The failure of allocating samples 4 and 11 asks for refined consideration. Despite their different subtype of AML, the leukemic cells show a monoblastic differentiation reflecting a more “mature” subtype not necessarily reflected by a particular CD34/CD38 subset. Since the cells of these misassigned patients represent a more mature type and the patients had only a molecular relapse, it is very likely that they could not be adequately assigned, since the leukemic cells were not contained within the CD34
+ cell population. For the detection of that kind of subtype additional markers such as CD33 and CD14, for example, would still be necessary. Rather, the antigen markers used should show expression levels quite similar to those of the CR samples. Since it is of great interest to study how such a misallocation influences the t-SNE representation and the corresponding Pearson coefficients, we remove patients 4 and 11 from the ensemble and repeat the quantitative analysis. The modified t-SNE plot in comparison to the plots of these two patients, shown in
Figure 6, illustrates the dissimilarity of the density distributions. The obtained r values are given in
Table 4 in parentheses. First, we notice a striking decrease of r
ΣAD,ΣCR by 0.22. Apparently, these two samples have been responsible for a significant similarity between the two t-SNE representations, again indicating that samples 4 and 11 generate a pattern that resembles more CR samples than AD cases.

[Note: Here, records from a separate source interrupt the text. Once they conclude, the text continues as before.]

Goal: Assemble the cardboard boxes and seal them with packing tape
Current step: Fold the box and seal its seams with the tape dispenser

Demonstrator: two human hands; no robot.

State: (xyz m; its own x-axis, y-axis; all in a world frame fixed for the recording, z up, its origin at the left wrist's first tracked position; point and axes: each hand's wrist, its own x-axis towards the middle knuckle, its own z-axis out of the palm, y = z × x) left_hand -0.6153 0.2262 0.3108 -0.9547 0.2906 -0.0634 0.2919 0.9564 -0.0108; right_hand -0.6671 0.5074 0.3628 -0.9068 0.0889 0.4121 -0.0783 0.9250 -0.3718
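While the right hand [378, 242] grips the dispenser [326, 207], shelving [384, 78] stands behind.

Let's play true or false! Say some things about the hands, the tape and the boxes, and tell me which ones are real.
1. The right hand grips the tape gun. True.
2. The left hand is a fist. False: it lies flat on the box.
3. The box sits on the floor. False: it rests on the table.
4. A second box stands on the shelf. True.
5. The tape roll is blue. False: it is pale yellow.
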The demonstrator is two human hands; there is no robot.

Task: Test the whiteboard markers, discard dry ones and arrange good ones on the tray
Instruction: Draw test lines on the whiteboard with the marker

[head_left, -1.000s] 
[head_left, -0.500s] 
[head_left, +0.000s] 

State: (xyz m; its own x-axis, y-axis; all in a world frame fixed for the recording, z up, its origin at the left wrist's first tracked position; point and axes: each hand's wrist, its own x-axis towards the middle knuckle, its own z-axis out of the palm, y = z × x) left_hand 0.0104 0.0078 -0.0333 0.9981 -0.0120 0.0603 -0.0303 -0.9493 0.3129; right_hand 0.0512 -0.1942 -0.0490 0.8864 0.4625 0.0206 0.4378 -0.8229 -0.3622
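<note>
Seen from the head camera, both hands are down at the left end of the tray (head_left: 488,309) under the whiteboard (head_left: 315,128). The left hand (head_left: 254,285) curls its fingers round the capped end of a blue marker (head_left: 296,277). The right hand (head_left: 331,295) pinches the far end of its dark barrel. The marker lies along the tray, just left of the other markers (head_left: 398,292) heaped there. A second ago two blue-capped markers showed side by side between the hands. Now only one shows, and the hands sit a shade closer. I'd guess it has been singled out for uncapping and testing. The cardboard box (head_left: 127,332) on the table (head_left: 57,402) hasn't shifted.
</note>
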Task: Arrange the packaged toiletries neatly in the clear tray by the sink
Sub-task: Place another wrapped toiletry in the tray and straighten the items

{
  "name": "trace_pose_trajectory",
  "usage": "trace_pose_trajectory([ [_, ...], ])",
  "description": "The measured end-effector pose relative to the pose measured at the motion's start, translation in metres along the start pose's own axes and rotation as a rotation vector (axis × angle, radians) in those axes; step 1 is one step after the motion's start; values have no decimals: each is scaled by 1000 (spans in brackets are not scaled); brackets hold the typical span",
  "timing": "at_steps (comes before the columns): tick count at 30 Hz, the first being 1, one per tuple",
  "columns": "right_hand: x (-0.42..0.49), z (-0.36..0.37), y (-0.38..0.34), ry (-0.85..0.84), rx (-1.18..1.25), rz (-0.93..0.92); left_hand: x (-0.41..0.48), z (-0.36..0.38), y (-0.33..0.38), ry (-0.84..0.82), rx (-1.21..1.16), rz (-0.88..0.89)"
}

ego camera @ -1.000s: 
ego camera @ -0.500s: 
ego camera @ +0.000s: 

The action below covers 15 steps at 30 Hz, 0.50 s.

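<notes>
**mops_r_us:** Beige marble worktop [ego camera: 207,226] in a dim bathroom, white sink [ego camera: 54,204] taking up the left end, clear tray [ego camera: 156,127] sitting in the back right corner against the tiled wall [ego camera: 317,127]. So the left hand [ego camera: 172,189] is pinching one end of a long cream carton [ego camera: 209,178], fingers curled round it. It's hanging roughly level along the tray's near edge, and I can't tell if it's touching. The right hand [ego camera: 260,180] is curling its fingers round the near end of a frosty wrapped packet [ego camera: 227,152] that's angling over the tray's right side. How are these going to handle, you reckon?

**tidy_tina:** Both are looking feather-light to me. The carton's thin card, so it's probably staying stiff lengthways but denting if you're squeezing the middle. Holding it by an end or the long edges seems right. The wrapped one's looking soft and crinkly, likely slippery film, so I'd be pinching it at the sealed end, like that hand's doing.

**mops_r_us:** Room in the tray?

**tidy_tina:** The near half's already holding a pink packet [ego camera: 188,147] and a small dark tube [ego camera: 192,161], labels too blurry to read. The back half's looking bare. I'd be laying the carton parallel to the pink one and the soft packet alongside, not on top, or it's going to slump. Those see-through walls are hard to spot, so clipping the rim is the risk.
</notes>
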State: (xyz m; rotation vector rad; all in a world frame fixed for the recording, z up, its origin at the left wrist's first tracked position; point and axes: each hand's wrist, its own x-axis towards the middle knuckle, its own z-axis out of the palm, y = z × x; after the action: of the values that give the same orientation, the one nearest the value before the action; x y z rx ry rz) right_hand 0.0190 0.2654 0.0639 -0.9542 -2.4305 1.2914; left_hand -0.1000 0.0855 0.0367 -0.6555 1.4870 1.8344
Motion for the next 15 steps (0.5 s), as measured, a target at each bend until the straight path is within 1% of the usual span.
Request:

Second, for all controls samples, the values of r
ΣAD,NCR improve, some of them dramatically, e.g. for patient 9, r drops from 0.24 to -0.05. Third, however, we observe some effect on the r
ΣAD,NAD values, which change by no more than 0.19. It increases only for patients 1 and 13 but decreases for the remaining cases. This impressively shows how the lack of a relevant marker for clear characterization can lead to false similarities and thus impede the classification. It is therefore conceivable that with each additional diagnostically relevant marker the characterization becomes better, the t-SNE image becomes more differentiated and thus the classification becomes more reliable.
As an evaluation of this proposed identification protocol, we note that the values of rΣCR,NCR are large, a fact which quantifies the high similarity of the cell population in the CR stage. They are furthermore significantly larger than rΣAD,NCR and we can thus conclude that the state of CR is safely identified and clearly distinguished from the AD state. Furthermore, it can be characterized by a single number with the t-SNE based protocol, namely by rΣCR,N. The identification of an AD case, however, has remained ambiguous. All values for rΣAD,NAD and rΣCR,NAD are close to zero, with correspondingly small differences which in some cases would even indicate a remission. This situation reflects, in our opinion, the heterogeneity of the considered AD cases. Since these samples generate widely varying t-SNE patterns, they have relatively low r values and if such a reference pattern is compared with a new sample, a t-SNE based identification is ambiguous if not impossible. On the other hand, we have seen at the example of the patients 4 and 11 how the t-SNE based identification can be improved considering blasts of a more “mature” type. We therefore expect that sufficiently differentiated t-SNE reference maps for AD subtypes will also allow the unique identification of an AD as well as its predominant blast population. To be on the safe side, we estimate that t-SNE subtype reference maps should be constructed from at least ten samples.